It was just a multi-colored heart symbolizing their corporate values.

The facts don’t matter, though, because the Christians in question, Trudy Rickerd and Brenda Lawson, claim (wrongly) that they were being told to support LGBTQ rights (which they were not).

The lawsuit was filed in 2020 with the help of the U.S. Equal Employment Opportunity Commission. It said that, beginning in April of 2019, employees at a Kroger in Conway were told to wear an apron that included this rainbow heart in the corner:

That’s not a rainbow flag. That’s not even a damn rainbow. That’s just a heart in multiple colors.
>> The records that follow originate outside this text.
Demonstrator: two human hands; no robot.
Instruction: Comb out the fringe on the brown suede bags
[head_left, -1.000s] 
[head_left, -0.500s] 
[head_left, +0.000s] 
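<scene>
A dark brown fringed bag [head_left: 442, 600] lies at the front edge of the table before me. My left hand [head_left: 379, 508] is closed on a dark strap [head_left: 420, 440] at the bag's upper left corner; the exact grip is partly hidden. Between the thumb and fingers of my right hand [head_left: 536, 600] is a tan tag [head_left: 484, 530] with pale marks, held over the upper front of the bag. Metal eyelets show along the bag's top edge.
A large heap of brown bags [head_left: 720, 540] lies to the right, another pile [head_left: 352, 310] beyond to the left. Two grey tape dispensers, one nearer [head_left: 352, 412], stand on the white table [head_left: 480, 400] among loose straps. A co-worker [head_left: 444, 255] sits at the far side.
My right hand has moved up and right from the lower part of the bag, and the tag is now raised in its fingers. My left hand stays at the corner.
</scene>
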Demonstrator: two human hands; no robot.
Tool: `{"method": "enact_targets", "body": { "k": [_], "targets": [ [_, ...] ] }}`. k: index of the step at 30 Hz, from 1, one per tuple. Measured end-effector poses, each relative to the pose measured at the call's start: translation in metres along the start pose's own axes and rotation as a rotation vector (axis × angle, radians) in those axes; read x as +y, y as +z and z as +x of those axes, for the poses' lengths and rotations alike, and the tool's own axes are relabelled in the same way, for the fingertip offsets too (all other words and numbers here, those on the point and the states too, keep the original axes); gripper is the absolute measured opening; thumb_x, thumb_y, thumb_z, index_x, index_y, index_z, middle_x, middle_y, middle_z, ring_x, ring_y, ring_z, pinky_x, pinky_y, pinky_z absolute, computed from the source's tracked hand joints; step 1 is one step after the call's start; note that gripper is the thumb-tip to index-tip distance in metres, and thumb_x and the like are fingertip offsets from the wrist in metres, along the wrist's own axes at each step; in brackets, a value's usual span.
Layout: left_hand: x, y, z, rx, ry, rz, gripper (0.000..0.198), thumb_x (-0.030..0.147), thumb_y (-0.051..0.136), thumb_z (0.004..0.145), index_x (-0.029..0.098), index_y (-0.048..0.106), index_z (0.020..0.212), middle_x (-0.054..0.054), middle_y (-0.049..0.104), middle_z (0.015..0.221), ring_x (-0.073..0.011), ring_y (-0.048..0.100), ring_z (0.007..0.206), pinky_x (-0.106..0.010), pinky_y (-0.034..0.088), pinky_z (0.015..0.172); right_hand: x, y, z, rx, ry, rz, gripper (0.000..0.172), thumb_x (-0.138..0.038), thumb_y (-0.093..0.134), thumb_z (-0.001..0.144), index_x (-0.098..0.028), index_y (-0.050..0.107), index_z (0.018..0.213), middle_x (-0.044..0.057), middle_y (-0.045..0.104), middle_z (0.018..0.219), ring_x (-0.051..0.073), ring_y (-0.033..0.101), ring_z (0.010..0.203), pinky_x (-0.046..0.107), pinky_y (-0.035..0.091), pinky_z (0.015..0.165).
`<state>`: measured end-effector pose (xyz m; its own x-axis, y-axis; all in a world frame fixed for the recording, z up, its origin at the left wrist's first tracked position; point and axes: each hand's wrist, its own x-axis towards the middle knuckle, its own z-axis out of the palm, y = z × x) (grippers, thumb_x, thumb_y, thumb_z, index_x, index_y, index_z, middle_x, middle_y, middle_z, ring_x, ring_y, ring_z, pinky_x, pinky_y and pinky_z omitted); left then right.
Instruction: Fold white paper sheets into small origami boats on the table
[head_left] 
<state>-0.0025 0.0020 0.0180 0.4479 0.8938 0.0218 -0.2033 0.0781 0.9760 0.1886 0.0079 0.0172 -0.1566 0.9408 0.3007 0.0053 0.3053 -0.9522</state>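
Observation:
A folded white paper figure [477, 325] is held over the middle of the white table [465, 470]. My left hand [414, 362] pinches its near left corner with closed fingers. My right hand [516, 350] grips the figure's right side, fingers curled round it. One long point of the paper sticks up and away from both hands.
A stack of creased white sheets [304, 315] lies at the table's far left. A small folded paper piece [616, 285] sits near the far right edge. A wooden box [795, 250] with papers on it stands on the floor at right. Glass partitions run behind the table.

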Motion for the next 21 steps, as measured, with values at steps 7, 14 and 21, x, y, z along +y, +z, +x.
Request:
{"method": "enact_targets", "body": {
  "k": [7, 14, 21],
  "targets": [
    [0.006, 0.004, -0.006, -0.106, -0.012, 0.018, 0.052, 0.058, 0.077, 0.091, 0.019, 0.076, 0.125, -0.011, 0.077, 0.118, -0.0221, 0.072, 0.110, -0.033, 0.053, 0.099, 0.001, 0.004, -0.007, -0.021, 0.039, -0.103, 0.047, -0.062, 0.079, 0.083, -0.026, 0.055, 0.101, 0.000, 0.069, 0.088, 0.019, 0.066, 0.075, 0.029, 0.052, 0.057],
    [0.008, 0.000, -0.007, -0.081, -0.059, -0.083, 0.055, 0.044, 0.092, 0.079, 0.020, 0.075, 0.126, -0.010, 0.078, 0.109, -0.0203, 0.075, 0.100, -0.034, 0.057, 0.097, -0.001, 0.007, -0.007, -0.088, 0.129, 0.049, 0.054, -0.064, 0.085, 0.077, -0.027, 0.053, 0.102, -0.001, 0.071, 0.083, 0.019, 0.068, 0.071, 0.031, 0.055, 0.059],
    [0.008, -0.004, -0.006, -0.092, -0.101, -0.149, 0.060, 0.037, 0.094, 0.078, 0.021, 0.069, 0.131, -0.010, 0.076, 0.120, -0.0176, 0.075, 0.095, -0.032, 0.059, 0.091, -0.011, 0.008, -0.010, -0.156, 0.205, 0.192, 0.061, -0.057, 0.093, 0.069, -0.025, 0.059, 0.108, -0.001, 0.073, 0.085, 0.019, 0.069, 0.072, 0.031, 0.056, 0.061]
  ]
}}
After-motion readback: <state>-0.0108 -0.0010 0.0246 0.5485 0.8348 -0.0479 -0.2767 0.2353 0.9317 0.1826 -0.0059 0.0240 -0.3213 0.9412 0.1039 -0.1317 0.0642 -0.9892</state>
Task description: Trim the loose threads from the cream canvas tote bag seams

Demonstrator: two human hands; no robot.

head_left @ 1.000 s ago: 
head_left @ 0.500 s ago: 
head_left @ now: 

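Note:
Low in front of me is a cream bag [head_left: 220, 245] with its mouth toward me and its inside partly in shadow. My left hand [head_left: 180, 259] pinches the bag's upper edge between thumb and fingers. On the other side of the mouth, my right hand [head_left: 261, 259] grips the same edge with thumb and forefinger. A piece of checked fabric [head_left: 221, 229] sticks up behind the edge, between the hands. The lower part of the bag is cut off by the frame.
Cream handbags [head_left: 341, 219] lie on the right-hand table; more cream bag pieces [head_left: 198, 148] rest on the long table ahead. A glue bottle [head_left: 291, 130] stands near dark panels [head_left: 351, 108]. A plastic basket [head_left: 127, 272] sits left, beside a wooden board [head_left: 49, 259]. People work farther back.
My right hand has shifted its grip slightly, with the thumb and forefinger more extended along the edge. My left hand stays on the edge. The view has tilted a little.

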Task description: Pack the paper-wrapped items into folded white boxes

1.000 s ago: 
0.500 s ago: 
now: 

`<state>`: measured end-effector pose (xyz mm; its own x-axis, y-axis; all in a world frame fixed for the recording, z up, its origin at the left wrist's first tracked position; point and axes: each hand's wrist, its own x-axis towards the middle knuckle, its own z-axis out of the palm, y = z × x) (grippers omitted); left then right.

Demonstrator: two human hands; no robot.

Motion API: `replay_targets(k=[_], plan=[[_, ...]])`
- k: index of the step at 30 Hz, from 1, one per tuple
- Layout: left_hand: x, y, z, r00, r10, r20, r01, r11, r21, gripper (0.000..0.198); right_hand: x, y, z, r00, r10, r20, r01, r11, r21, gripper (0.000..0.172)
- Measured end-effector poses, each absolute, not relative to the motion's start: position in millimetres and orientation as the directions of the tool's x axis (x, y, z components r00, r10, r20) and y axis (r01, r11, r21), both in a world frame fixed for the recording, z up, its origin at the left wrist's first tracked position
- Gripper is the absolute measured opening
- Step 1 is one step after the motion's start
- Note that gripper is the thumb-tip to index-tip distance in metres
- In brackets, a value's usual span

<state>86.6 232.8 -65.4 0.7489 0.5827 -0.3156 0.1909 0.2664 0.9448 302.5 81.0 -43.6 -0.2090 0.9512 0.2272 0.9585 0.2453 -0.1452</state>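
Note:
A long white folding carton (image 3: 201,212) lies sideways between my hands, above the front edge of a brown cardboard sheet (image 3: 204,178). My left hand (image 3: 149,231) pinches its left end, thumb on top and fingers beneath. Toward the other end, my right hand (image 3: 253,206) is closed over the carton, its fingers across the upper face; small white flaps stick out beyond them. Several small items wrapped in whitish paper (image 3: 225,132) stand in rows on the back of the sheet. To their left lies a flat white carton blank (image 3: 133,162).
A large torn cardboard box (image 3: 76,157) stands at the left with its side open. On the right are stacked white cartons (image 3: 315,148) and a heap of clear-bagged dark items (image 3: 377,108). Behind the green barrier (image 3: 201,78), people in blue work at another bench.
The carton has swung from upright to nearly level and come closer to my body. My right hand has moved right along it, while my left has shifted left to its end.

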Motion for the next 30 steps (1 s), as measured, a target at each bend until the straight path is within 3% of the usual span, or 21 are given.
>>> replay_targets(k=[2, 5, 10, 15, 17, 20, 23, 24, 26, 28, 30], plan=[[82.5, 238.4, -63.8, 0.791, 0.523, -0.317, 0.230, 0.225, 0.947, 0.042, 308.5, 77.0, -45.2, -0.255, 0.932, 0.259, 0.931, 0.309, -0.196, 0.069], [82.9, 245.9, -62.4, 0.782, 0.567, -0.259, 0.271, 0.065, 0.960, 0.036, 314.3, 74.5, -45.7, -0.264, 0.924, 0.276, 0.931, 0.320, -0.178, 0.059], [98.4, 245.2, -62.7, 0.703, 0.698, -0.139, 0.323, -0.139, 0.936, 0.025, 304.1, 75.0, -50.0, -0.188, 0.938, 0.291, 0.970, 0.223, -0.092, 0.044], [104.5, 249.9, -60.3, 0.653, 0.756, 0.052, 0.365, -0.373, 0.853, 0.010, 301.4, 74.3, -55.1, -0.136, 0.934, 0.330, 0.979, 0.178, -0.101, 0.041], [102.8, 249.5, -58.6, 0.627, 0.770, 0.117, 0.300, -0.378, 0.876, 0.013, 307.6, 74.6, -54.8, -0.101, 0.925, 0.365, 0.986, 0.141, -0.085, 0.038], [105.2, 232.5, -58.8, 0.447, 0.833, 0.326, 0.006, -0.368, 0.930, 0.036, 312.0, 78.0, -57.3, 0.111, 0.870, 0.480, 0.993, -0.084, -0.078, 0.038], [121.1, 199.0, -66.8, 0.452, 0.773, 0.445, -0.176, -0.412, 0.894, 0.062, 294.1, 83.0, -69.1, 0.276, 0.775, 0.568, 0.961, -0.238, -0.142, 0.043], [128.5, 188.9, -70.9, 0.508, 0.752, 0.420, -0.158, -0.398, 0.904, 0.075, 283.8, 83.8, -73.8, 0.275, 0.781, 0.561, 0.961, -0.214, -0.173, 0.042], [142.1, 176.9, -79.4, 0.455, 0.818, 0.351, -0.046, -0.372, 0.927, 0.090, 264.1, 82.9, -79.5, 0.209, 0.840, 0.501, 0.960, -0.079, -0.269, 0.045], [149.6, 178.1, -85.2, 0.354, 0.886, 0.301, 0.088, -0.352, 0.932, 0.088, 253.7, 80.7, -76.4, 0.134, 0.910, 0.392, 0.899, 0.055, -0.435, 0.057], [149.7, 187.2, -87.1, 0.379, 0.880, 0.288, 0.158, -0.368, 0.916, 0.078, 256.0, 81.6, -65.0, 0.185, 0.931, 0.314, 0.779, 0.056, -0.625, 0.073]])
Kroger was very clear about the origin and meaning of that symbol:

Dating back to 2012, Kroger had been conducting market research to figure out how to better connect on an emotional level with its customers, according to court documents. By June 2018, Kroger had developed what the company called “Our Promise,” a customer service campaign based on four commitments, including to “improve every day” and to create a “friendly and caring environment,” according to a filing that includes facts generally agreed upon by the two parties.

To represent the four commitments, the company developed a heart-shaped logo with four different colors. That logo was placed on the new uniforms that were rolled out that year, but didn’t make it to the company’s Delta Division, which includes the Conway store, until 2019, according to court documents.

In other words, it was a perfectly non-controversial image that had nothing to do with sexuality.

Still, Lawson refused to wear it because she (wrongly) believed that this was an “endorsement of the LGBTQ community.” She asked if she could cover up the image with a name tag or not wear it at all, and her boss said no. She was eventually fired for violating their dress code.

Importantly, the lawsuit says other employees who covered up the heart with a name tag or just didn’t wear the apron were not punished. Lawson said she was punished because she requested a religious accommodation.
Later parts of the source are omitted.